• [RECORDED INFORMATION]
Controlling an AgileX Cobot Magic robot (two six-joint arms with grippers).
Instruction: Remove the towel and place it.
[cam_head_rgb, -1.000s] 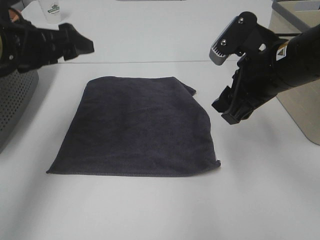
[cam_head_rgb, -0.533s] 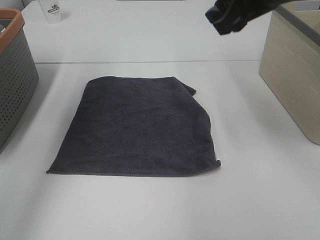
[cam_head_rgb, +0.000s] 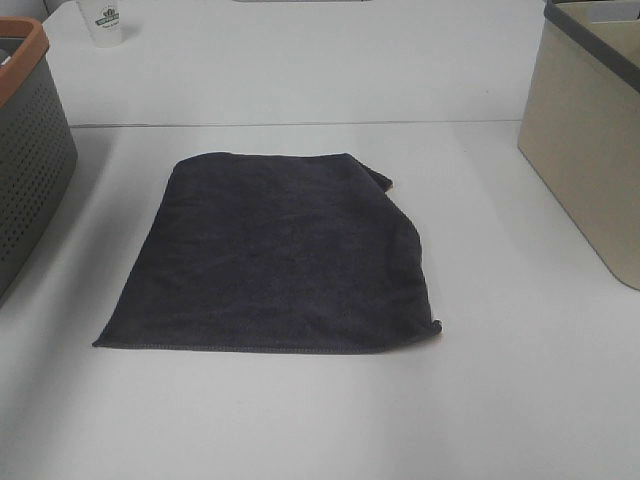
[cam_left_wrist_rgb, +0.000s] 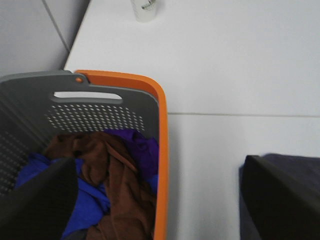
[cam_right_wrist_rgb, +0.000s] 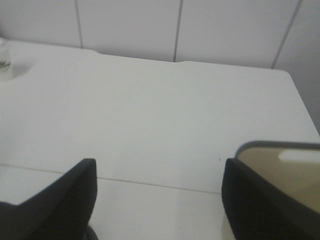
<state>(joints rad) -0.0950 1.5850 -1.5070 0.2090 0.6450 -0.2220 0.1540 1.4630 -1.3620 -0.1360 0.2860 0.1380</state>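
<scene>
Exterior high shows the towel (cam_head_rgb: 275, 255) lying flat on the tabletop (cam_head_rgb: 520, 400), untouched, between the grey basket (cam_head_rgb: 30, 150) and beige bin (cam_head_rgb: 590, 130). My left pincer (cam_left_wrist_rgb: 160, 200) and right pincer (cam_right_wrist_rgb: 157, 200) both hang spread wide, empty.

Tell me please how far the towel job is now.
Done: the towel lies flat on the white table, outside the grey basket. In hand: nothing; the left gripper and right gripper are open and empty. Left: seemingly nothing.
</scene>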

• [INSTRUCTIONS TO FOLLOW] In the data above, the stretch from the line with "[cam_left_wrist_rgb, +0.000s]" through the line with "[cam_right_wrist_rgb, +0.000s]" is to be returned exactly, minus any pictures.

• [WRITTEN ANSWER]
[cam_left_wrist_rgb, +0.000s] 
[cam_right_wrist_rgb, +0.000s] 

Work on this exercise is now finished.